Traditional Grbl is designed to be used with an external sender - a program running on a different computer that reads GCode lines from a file and sends them one at a time to the controller over a serial connection. The controller microcomputer has no concept of grouping; it just executes each line as it arrives, although it does try to create smooth motion between lines if they arrive quickly enough. The controller does not know when the end of a sequence of lines has been reached; if there is a pause after a line, another line might arrive soon, or later, or not at all.
FluidNC can operate like that, but it can also read files and macros from local storage or SD cards. Subsequently, in this discussion, I will use the word “file” to mean either a file or a macro, since they behave essentially the same.
A file has a beginning and an end, so FluidNC can know when it has no more lines. This opens up the possibility of nested execution, where one file or can run a program from another file, then the first file would resume when the second is done. As of version 3.8.0, FluidNC has a “Job Control” feature that allows such nested execution. There is no specific limitation on the number of nesting levels, so one file could run a second, which runs a third, etc.
We use the word “job” to mean the execution of a file along with any other files that it might invoke. A job starts when the first file begins execution and, unless there are errors, ends when all nested files have completed, returned control to their “caller”, and the first file has executed all of its lines.

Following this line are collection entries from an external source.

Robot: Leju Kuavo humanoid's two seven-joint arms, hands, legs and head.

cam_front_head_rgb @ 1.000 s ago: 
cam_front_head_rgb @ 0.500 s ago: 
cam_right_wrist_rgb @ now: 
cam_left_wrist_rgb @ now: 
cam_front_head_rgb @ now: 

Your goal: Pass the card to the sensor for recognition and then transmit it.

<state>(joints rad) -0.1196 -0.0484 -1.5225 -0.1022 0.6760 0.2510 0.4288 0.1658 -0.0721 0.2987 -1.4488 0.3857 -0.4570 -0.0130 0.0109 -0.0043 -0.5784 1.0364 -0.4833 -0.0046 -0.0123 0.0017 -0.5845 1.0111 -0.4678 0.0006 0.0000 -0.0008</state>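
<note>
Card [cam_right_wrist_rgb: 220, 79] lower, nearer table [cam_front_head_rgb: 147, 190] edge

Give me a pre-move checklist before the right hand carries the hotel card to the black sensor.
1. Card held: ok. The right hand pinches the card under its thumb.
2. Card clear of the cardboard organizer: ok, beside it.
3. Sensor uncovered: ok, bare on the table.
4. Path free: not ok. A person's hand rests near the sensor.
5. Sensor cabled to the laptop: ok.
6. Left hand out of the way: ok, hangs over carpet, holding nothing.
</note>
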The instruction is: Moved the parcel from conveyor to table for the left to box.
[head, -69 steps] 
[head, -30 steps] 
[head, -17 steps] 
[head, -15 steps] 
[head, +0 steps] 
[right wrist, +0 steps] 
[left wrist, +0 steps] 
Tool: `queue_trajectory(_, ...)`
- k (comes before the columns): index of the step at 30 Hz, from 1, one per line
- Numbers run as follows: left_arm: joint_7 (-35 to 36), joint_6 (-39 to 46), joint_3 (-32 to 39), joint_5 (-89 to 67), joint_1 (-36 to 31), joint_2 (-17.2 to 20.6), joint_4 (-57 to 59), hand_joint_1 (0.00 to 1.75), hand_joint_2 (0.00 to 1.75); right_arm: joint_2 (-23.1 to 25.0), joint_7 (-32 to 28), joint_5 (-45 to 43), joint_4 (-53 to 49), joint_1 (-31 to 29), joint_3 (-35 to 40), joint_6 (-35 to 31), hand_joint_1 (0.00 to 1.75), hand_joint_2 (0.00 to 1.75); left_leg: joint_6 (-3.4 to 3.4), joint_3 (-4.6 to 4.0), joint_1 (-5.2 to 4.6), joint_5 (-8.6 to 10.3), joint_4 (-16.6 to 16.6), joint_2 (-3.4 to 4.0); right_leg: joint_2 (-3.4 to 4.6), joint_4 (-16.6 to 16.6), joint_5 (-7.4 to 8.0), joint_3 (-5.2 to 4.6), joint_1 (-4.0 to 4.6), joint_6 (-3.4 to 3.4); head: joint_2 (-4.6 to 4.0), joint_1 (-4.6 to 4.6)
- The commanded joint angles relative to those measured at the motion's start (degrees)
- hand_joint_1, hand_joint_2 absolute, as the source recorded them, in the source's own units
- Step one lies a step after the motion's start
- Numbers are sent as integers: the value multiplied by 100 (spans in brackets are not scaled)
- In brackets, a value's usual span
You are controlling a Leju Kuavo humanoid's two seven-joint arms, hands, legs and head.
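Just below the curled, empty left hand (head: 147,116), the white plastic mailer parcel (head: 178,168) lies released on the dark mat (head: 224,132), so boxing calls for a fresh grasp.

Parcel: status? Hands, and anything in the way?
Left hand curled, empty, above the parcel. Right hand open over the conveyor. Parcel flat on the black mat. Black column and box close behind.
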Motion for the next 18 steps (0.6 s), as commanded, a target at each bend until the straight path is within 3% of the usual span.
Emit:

The primary interface to FluidNC is ultimately through a user interface program connected to an interactive channel such as a serial interface. WebUI also controls FluidNC through an interactive channel such as the HTTP API or a WebSocket. The user interface program starts a job by sending a command like $SD/Run=filename over such an interactive channel. The channel that was used to start the job is called the Job Leader . Any error messages that arise as a result of the job will be send to the Job Leader channel to be handled by the associated user interface program.
If an error occurs during a job, the job “aborts” - the file that was running at the time stops and all caller files “above” it (at higher nesting levels) also stop. Aborts include not only GCode errors like invalid commands that are detected by the GCode parser, but also alarm conditions arising from things like probe failures, soft limit violations, limit switch activations, or user-initiated reset.
From the user interface point of view, nothing changes. You just run a file or macro from the UI program the same was as always. But now the file or macro can do things it could not do before, as described below.
Before the introduction of Job Control, FluidNC was capable of a very limited form of nesting. A macro could invoke a file run command like $SD/Run=filename, but when that file finished, it was not possible to resume execution of the macro and do other things. Similarly, if one macro invoked another macro, but returning to the first afterward the second one finished was not possible. Previously, running one SD file from inside another was impossible.
Now it is possible to do pretty much anything in this regard. A macro can run a file which runs a second file then does something after the second finished, then after the first file finishes, the macro can do other things, perhaps running other files or macros. This allows you to create fine-grained macros and programs that perform targeted sequences of operations, and use them inside other macros to perform more complex operations without unnecessary duplication of code. This can be especially useful in conjunction with Parameters and Expressions.
macros:
macro0: $macros/run=1 & G0 X1 Y3 & $macros/run=2
macro1: G1 X10 F100 & $SD/Run=test.nc & G1 Y5 F200
macro2: $SD/Run=probe.nc & G10 L20 P1 Z0
Contents of /sd/test.nc:
G53 G0 X5 Y20
$SD/Run=test2.nc
G92 X0 Y0
$SD/Run=test3.nc
The examples above are not necessarily useful; rather they illustrate the many ways that you can run files from within other files.